I'm not sure I understand. Are emotions themselves really the problem, or are you bothered by what causes them?
I know that many Fives and thinking types are wary of strong emotions—sometimes even fear them. I've often heard these people describe emotions as “overwhelming”; but I'm not sure exactly what this means, and feeling overwhelmed by nothing more than the sheer intensity of my emotions is never a problem for me. Problems are always related to context.
Maybe I've just had to adapt. I have, shall we say, a delicate neurological constitution. If powerful emotional or sensory experiences were inherently problematic for me, I could not function. Being afraid of doing something that one might later regret makes sense to me (But I have never experienced an emotion so powerful that I felt unable to trust myself or that my decisions were not ultimately mine, so I don't worry about this.
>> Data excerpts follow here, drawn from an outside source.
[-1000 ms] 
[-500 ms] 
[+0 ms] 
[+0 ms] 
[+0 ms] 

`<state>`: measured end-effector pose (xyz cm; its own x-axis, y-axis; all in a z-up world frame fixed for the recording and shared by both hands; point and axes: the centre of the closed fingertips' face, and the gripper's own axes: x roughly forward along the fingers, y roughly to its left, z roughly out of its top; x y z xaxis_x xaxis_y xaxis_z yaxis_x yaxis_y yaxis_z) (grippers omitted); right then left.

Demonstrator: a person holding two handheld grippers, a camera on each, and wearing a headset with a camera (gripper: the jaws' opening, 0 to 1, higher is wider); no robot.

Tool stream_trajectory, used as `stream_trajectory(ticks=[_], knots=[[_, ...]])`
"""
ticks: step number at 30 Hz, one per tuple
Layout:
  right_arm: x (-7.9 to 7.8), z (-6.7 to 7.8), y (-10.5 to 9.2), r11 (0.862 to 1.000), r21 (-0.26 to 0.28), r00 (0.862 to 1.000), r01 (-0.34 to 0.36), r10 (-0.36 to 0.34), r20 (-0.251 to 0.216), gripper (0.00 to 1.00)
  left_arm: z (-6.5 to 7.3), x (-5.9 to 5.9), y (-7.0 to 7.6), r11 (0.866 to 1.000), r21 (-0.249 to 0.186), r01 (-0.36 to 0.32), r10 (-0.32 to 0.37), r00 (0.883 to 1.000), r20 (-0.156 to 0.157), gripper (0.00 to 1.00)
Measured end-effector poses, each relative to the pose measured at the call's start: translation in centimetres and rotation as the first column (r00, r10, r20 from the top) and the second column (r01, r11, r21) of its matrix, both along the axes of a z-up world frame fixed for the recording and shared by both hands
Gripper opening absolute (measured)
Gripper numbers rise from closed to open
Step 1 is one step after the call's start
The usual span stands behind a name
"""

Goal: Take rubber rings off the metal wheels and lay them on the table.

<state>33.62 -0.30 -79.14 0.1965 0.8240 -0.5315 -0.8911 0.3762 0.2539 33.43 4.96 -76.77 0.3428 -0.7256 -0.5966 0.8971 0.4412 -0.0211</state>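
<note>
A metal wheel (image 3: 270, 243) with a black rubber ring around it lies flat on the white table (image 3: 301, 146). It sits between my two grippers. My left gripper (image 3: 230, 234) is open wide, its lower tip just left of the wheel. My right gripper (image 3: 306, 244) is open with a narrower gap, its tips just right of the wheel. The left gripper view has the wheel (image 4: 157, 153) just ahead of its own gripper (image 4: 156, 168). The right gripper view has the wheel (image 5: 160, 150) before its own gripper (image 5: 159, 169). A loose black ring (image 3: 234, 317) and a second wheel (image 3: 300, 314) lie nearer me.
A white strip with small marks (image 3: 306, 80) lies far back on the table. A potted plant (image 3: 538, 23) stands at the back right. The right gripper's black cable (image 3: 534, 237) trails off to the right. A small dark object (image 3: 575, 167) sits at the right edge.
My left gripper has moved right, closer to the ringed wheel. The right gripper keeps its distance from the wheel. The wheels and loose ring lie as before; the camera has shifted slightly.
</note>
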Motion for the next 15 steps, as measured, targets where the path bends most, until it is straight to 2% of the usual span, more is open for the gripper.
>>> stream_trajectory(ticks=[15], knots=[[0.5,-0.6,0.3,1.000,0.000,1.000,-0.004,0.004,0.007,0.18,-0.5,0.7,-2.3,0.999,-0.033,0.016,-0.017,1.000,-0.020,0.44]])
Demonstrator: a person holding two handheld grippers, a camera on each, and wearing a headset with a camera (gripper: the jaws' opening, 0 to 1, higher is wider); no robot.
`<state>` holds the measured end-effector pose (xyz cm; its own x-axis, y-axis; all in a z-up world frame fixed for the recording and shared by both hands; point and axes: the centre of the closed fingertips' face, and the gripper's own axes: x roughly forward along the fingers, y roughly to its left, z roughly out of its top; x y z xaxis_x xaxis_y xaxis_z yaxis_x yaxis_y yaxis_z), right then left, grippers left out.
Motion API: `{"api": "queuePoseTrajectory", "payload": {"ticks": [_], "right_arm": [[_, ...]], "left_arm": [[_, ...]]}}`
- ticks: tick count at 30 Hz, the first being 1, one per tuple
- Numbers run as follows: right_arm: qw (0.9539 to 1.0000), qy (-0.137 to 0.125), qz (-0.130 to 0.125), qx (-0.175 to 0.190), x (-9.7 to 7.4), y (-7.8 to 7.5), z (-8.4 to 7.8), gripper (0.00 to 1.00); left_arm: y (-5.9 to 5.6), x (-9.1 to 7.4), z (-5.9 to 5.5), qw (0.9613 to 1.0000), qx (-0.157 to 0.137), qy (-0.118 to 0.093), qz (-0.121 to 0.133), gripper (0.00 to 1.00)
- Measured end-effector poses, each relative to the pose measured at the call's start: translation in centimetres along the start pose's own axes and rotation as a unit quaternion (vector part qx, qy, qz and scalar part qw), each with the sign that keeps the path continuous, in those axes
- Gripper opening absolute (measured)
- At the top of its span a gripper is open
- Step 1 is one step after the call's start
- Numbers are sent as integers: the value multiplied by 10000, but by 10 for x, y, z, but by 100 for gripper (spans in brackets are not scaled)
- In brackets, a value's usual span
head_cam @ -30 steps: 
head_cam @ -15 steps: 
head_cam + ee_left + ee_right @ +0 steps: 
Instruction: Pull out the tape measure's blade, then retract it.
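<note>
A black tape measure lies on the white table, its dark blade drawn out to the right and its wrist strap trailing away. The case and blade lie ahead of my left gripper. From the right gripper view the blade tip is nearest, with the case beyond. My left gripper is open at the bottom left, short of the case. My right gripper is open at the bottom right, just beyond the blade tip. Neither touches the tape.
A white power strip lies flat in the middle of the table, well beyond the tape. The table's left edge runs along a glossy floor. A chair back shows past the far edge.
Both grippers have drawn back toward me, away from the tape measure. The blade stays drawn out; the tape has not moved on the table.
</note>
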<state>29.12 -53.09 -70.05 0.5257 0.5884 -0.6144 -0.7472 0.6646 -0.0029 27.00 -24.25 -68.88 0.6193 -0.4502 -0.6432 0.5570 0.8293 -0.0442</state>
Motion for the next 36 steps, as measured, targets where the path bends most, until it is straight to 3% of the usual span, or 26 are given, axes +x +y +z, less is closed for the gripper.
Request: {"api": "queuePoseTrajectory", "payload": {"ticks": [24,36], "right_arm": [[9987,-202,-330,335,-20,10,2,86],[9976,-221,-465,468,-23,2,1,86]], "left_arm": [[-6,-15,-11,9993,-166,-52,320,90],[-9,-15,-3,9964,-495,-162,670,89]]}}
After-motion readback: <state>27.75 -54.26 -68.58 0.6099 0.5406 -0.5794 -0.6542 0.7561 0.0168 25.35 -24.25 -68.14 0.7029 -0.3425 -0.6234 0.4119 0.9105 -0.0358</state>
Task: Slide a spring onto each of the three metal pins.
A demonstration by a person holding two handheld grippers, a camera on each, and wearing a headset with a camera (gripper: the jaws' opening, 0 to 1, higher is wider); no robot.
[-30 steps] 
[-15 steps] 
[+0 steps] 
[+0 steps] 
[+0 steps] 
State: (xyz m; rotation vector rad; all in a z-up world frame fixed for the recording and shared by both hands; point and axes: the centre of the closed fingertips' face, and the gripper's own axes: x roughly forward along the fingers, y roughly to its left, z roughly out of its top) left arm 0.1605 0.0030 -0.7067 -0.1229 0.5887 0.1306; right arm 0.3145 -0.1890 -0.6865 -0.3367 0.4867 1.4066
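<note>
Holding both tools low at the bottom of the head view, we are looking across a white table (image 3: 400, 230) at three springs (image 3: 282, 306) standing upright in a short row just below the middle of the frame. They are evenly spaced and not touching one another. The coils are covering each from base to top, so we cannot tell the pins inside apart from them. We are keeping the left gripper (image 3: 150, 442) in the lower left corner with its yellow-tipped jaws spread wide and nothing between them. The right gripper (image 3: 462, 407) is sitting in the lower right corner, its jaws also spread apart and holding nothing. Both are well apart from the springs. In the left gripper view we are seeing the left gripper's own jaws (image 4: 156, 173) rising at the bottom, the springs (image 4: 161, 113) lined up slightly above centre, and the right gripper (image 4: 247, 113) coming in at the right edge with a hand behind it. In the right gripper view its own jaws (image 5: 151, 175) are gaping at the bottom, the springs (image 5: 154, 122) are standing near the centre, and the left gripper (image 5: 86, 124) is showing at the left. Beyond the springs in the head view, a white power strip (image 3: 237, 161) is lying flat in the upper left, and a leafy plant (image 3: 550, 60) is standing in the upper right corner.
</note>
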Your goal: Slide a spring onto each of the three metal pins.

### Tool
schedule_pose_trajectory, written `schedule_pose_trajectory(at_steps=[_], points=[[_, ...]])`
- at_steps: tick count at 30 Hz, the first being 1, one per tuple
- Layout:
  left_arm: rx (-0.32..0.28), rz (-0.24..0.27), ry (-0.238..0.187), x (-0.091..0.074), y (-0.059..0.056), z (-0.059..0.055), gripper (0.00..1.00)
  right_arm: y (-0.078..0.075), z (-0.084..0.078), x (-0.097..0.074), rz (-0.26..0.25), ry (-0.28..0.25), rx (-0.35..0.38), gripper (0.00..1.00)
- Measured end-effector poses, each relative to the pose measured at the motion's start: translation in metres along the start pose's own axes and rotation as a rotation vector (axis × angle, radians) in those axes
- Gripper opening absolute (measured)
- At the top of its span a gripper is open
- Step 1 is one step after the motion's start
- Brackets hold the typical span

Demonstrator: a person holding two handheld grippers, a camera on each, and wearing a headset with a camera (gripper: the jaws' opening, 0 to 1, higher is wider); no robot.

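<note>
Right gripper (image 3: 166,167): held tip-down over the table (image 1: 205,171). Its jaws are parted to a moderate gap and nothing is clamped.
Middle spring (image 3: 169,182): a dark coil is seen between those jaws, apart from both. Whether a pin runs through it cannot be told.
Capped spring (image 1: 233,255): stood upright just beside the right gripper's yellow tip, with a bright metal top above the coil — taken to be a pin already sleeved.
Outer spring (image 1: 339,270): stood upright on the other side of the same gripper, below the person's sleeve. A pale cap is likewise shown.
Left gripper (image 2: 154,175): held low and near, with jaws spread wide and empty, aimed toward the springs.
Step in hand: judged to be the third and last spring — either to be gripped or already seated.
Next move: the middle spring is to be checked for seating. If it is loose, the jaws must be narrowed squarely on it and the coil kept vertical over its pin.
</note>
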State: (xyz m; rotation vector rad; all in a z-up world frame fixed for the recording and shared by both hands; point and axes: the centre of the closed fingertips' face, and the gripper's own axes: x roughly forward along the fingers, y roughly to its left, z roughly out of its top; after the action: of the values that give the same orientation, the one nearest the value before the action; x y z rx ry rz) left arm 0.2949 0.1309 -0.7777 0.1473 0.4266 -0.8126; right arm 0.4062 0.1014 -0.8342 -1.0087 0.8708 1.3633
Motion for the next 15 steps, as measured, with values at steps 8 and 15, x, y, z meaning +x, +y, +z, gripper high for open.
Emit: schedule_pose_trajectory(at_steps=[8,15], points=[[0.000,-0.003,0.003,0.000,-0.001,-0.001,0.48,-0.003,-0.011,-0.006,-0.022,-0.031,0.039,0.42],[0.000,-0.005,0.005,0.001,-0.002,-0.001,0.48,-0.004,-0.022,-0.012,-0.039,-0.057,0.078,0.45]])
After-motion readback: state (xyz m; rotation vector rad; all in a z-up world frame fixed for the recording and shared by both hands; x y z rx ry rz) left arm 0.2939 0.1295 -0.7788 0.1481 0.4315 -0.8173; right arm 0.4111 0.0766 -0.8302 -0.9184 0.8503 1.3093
Lucky me.) Being afraid of emotions themselves does not.
Negative emotions can be uncomfortable, but they are not so different from physiological impulses like hunger: both are useful, necessary signals that tell us we need something. Hunger is a good example. When we are hungry, we eat. Problem solved. If we are hungry and we can't eat—well . . . shit. But life goes on (I don't mean to belittle emotional struggles. I'm just pointing out that, to the extent possible, we shouldn't worry about what we can't change.)
Euphoria invariably subsides; even the most profound despair abates (except when it doesn't). Emotions are like waves. They roll in and pass by. Their rhythm is eternal.
The problem with fearing emotions is that you will find yourself constantly beset with anxiety: if you don't like the tide, don't live by the ocean. If you don't like emotions . . . ? I feel like I'm spouting truisms, and it makes me feel a little dumb and shallow, frankly. But what I continue to find is that no matter how irritatingly oversimplified appraisals they seem, in the end they turn out to be useful and mostly true.